The whole-blood cytokine release assay is a modification of the in vitro technique previously characterized in detail by Wendelbo et al. [20]. Two ml of heparinized blood was diluted with 4.6 mL of medium before cultures were prepared in tissue culture tubes (Falcon tubes 3033, 15 mL, BD, NJ). Into each tube we then added: i) 500 μL of medium-diluted blood; ii) 1,000 μL of culture medium eventually supplemented with exogenous IL-2; iii) 200 μL of anti-CD3 and eventually 200 μL of anti-CD28. Supernatants were harvested after four days of incubation at 37°C in a humidified atmosphere of 5% CO₂. Alternatively, 50 μL of diluted blood was added to U-bottomed microtiter plates (Costar 3796, Cambridge, MA, USA) together with 100 μL of medium eventually supplemented with IL-2 20 ng/mL, 20 μL of anti-CD3 and 20 μL of anti-CD28. ³H-thymidine (Amersham, UK; TRA 310, 37 kBq/well) was added to the microtiter cultures after three days and nuclear radioactivity determined 18 hours later [20]. Because we used a T cell-specific activation signal (anti-CD3), we refer to these responses as T cell responses. Control experiments showed no detectable response in anti-CD28/IL-2 control cultures.

Cytokine levels were determined either by ELISA (IFN-γ, GM-CSF, IL-17; Quantikine ELISA kits, R&D Systems, Abingdon, UK) or by multiplex analyses (IL-1β, IL-2, IL-4, IL-5, IL-6, IL-10, IL-12, IL-13 and TNFα; Cytokine 10-Plex for Luminex, Biosource International, CA, USA). All analyses were performed strictly according to the manufacturers’ instructions. Standard curves were constructed using the mean of duplicate determinations, and differences between duplicates were generally < 10% of the mean. The minimal detectable levels were: IFNγ 8 pg/mL, GM-CSF 3 pg/mL, TNF-α 10 pg/mL, IL-1β 15 pg/mL, IL-2 6 pg/mL, IL-4 5 pg/mL, IL-5 and IL-6 3 pg/mL, IL-10 5 pg/mL, IL-12 4 pg/mL, IL-13 32 pg/mL and IL-17 15 pg/mL.

Analysis of the data

The statistical analyses were performed using a standard software package (SPSS 15.0, SPSS, Chicago, IL, USA). Most parameters displayed a skewed distribution, and only non-parametric tests were used. Unless otherwise stated, all samples were regarded as independent biological events because the clinical and biological status differed even when samples were collected from the same patient at different times. The Kendall test was used for the correlation analyses. Wilcoxon’s 2-tailed test was used for analyses of paired observations, and the Mann-Whitney U test for comparison of independent samples.

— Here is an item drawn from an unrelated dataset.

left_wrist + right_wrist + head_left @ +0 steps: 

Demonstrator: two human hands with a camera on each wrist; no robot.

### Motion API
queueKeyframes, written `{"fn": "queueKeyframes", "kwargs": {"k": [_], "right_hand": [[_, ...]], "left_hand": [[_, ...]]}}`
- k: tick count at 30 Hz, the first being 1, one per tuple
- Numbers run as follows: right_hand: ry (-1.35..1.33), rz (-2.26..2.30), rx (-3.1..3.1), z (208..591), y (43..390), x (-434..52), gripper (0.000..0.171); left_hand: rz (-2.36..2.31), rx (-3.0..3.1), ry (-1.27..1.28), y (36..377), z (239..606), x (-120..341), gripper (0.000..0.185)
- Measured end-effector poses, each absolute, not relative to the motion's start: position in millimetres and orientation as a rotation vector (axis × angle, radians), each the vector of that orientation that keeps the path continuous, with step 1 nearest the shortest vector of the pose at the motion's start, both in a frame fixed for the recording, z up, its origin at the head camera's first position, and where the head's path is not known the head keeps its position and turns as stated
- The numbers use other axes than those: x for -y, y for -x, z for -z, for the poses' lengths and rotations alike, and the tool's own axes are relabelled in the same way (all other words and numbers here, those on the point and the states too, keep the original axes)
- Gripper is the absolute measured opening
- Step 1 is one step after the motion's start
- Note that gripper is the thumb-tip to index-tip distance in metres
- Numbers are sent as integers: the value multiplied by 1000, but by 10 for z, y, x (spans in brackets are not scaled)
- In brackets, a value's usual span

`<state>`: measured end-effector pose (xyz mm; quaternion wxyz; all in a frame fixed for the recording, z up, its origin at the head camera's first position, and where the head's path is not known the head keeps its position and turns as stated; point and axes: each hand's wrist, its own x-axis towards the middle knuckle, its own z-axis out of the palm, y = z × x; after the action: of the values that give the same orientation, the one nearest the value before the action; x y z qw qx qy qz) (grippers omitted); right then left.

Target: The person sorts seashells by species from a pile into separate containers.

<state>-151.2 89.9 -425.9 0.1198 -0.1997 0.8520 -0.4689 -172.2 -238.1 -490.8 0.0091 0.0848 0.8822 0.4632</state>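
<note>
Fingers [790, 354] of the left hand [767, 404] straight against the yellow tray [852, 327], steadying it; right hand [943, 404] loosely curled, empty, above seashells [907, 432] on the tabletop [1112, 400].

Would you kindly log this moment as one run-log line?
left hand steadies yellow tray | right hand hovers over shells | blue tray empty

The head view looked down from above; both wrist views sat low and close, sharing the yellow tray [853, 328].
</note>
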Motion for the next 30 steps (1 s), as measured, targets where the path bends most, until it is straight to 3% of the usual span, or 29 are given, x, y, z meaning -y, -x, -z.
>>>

Proliferation was assayed in triplicate, and the mean counts per minute (cpm) were used in all statistical comparisons. Significant proliferation was defined as ³H-thymidine incorporation corresponding to > 1,000 cpm [20].

For the analyses of cytokine levels in GVHD, only the first sample collected from each patient was included.

Results

Proliferative T cell responses are detected early after allogeneic stem cell transplantation

We investigated the proliferative T cell responsiveness in the whole blood assay for 31 samples derived from 13 consecutive, allotransplanted patients. The overall results are presented in figure 1A. The T cells showed no spontaneous proliferation when incubated in medium alone or with anti-CD3 alone (nuclear ³H-thymidine incorporation corresponding to < 1,000 cpm). Detectable ³H-thymidine incorporation was observed only for six of 31 samples (derived from five different patients), when T cells were activated with anti-CD3 + IL-2. In contrast, proliferation was significantly increased when the cells were stimulated with anti-CD3 + co-stimulatory anti-CD28 (16 out of 31 samples with detectable responses) compared with anti-CD3 alone (p < 0.001). The responses could be even further increased by adding exogenous IL-2 together with anti-CD3 + anti CD28 (p = 0.002). Thus, detectable T cell proliferation can be induced before hematopoietic reconstitution even for these severely immunocompromized patients.

Approximately half of the samples were collected during the first five days of the cytopenic period and the other half after 6-15 days of cytopenia. We found no statistically significant differences in T cell proliferation between early and late samples (data not shown). Furthermore, the proliferative responsiveness was not different for samples collected within the first 24 hours after methotrexate GVHD prophylaxis (data not shown).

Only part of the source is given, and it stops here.